- What you need to do: Set down, word for word, every line of the listing below, starting with the one that contains "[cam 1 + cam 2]" and ending with the final line. Include nothing else.

- Available data:
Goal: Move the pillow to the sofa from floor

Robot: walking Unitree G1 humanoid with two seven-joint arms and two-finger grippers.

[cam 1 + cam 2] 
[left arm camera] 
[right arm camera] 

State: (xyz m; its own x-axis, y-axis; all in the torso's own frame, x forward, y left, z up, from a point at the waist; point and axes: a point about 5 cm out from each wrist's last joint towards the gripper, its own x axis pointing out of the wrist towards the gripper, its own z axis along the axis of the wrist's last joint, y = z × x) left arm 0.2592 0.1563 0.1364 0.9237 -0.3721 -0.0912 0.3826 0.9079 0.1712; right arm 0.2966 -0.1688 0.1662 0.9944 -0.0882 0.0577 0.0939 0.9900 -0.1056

- Task response:
[cam 1 + cam 2] 
[left arm camera] 
[right arm camera] 

State: (xyz m; its own x-axis, y-axis; all in the torso's own frame, x forward, y left, z up, from a point at the waist; point and axes: a point about 5 cm out from each wrist's last joint towards the gripper, its own x axis pointing out of the wrist towards the gripper, its own z axis along the axis of the wrist's last joint, y = z × x) left arm 0.2592 0.1563 0.1364 0.9237 -0.3721 -0.0912 0.3826 0.9079 0.1712; right arm 0.2966 -0.1688 0.1662 0.9944 -0.0882 0.0577 0.0939 0.9900 -0.1056

The requested output is complete.